#OWS: What took so long?
In a recent Miller-McCune article, Tom Jacobs looks at research by psychologists that links people’s reluctance to protest against Wall Street bailouts to a deep-seated need to justify the status quo.
Among the many issues raised by the Occupy Wall Street movement, perhaps the most basic is: What took so long? Why did three years elapse between the time reckless financial traders nearly brought down the global economy and large numbers of people began collectively expressing outrage?
A new psychological study provides at least a partial answer. It finds people are strongly motivated to perceive the socioeconomic system they live under as fair and just, and links this pro-status-quo impulse with a reluctance to protest against the Wall Street bailout.
“It is extremely difficult for most of us to believe that our political or economic system is inherently corrupt,” said New York University psychologist John Jost, “and it is a belief that we are tempted to resist, even when there is evidence suggesting deep and fundamental problems.
“Because of our immense psychological capacity to justify and rationalize the status quo, human societies are very slow to fix system-level injustices and to enact substantive changes.”

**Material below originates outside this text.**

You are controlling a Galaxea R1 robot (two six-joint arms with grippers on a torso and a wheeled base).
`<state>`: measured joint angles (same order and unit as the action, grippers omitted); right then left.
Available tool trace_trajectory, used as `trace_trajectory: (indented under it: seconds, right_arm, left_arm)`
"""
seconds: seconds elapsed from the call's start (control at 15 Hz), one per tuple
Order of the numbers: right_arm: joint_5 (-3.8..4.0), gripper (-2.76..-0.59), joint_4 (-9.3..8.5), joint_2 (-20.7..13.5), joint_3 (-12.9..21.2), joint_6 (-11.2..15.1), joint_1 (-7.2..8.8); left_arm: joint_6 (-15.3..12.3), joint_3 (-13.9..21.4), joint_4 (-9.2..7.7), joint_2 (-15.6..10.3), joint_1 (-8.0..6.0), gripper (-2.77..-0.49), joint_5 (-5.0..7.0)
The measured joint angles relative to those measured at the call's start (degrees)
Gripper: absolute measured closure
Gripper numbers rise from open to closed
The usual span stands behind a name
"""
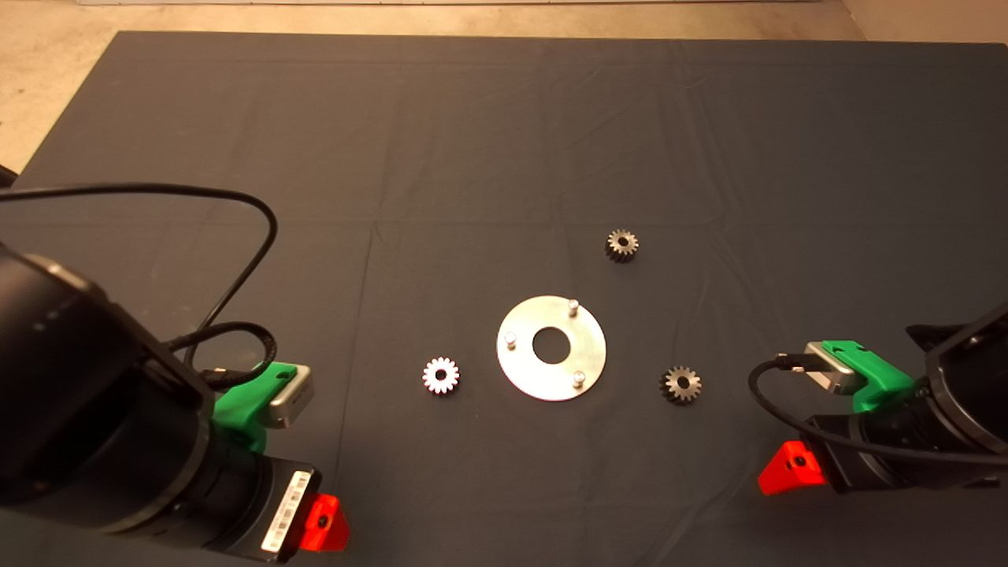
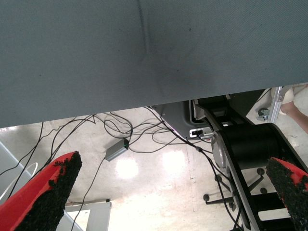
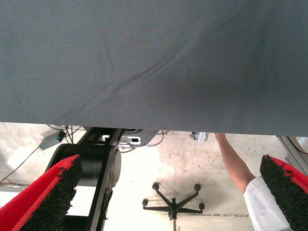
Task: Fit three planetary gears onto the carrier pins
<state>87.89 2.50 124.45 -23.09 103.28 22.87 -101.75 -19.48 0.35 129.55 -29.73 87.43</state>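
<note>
From above, the shiny disc [image 1: 551, 347] lies flat in the middle of the desk [image 1: 472, 118]. Its three carrier pins [image 1: 573, 303] stand up with nothing on them. The three planetary gears lie flat around the disc, not touching it. The bright gear [image 1: 441, 376] is on the left side of the disc. One dark gear [image 1: 680, 385] is on the right side, and another dark gear [image 1: 622, 245] lies farther back.

The left end effector [image 1: 319, 524] waits low on the left, so the bright gear is its nearest one. The right end effector [image 1: 791, 468] waits low on the right, nearest the dark gear beside the disc.

The left wrist view shows the left end effector [image 2: 166, 192] spread wide, holding nothing, over the mat edge and floor cables.

The right wrist view shows the right end effector [image 3: 168, 192] spread wide and holding nothing too. A person's arm [image 3: 238, 168] shows past the mat.
</note>
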Motion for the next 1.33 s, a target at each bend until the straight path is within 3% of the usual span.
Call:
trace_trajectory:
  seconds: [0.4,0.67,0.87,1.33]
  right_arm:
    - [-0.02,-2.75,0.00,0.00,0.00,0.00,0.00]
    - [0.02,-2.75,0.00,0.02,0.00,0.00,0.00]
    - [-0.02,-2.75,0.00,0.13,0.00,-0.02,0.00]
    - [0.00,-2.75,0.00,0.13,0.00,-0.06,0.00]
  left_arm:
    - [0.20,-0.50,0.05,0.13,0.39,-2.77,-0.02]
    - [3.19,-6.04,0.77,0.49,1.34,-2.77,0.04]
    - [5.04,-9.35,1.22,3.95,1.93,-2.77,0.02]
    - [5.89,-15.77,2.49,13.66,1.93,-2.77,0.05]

In a paper titled “Why Men (and Women) Do and Don’t Rebel,” recently published in the journal Personality and Social Psychology Bulletin, a research team led by Jost examines the proclivity to protest through the lens of system justification theory. According to this school of thought, which Jost helped formulate in the 1990s, a fundamental need for certainty and security dampens our desire to rock the boat.
Jost’s evidence suggests this stay-the-course impulse – which played a measurable role in recent debates over climate change and health-care reform — is inherently stronger in certain people than others. But it also can be manipulated. He and his colleagues demonstrated its dual nature in an experiment featuring 108 NYU students, who were asked about their willingness to protest Wall Street bailouts.
The participants first responded to a series of statements, which were designed to reveal the degree to which they reflexively justify our economic system. They expressed their level of agreement or disagreement with such thoughts as “Laws of nature are responsible for differences in wealth in society,” and “There are no inherent differences between rich and poor; it is purely a matter of the circumstances into which you were born.”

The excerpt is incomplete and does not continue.